Ma dei loro prodigi di valore nel tener testa per più giorni e far per due volte volgere le spalle agli Austriaci, non seppero trar profitto i due ambiziosi e mediocri Condottieri; chè, appena messisi in cammino, bisticciarono tra loro sulla supremazia del comando del Battaglione; di modo che l’Arcioni stizzito retrocesse subito alla sua Svizzera. Ond’è che sotto gli ordini del solo D’Apice i 400 Volontari, il primo novembre, da Porlezza entrarono nella Valle, già da 15 giorni insorta2, e attraversandola senza incontrare il nemico, si spinsero fino alla riva del lago, ad Argegno, indi a Torriggia; mentre che 700 Austriaci spediti da Como coll’incarico di reprimere ad ogni costo l’insurrezione, dai due battelli a vapore dominavano il Lario.

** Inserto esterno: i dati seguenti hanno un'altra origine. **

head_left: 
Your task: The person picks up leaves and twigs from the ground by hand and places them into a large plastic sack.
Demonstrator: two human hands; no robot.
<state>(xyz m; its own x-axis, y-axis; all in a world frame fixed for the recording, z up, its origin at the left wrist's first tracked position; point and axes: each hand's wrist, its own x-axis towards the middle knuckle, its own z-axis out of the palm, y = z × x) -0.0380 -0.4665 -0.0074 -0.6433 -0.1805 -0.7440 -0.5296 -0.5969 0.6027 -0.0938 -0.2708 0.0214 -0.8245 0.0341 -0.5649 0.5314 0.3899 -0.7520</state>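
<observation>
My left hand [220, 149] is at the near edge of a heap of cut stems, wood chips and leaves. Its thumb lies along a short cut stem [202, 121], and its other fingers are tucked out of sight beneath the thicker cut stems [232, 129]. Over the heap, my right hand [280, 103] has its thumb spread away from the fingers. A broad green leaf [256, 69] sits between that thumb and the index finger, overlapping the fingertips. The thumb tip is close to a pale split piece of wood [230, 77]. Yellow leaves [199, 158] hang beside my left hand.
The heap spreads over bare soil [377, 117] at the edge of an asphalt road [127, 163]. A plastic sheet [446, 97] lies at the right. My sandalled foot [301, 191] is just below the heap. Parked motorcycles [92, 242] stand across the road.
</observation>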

Sull’imbrunire la colonna dei Volontari retrocesse ad Argegno, ove passò il resto della notte e gran parte del dì susseguente (2 novembre). Verso sera il generale D’Apice fu avvertito che il nemico, sbarcato la sera prima e spintosi a marcia forzata nella valle, dopo di aver dispersi pochi arditi che avevano occupato il Bisbino, si era portato sulle alture al Casino dei Signori (del marchese Raimondi). A tale notizia, diede ordine alla sua colonna di riprendere la via dei monti e a tarda notte, sotto un diluvio di pioggia, arrivò precisamente al suddetto Casino. Era tanta l’oscurità che fu d’uopo dell’uso delle lanterne per collocare le sentinelle.

Ma all’alba del 3 i Volontari, con loro grande sorpresa, rilevarono che le sentinelle Austriache vegliavano a poca distanza dalle proprie: perchè il nemico guidato dalle medesime lanterne li aveva passo passo fedelmente seguiti. Solo in quell’istante riapparve il generale D’Apice, che dispose i suoi in ordine di battaglia. Comandava il centro certo

  1. Sul conto di questo prode popolano scrisse una diligente e coscienziosa pagina il patriotta Gaetano Ferrabini, sotto il titolo: Argegno e la Valle Intelvi nel 1848.
  2. I fratelli Piazzoli, fra i quali un egregio sacerdote, possidenti principali e dimoranti in Valle Intelvi, si distinsero assai coll’influenza e coll’esempio nel far insorger la Valle, compromettendosi seriamente coll’Austria.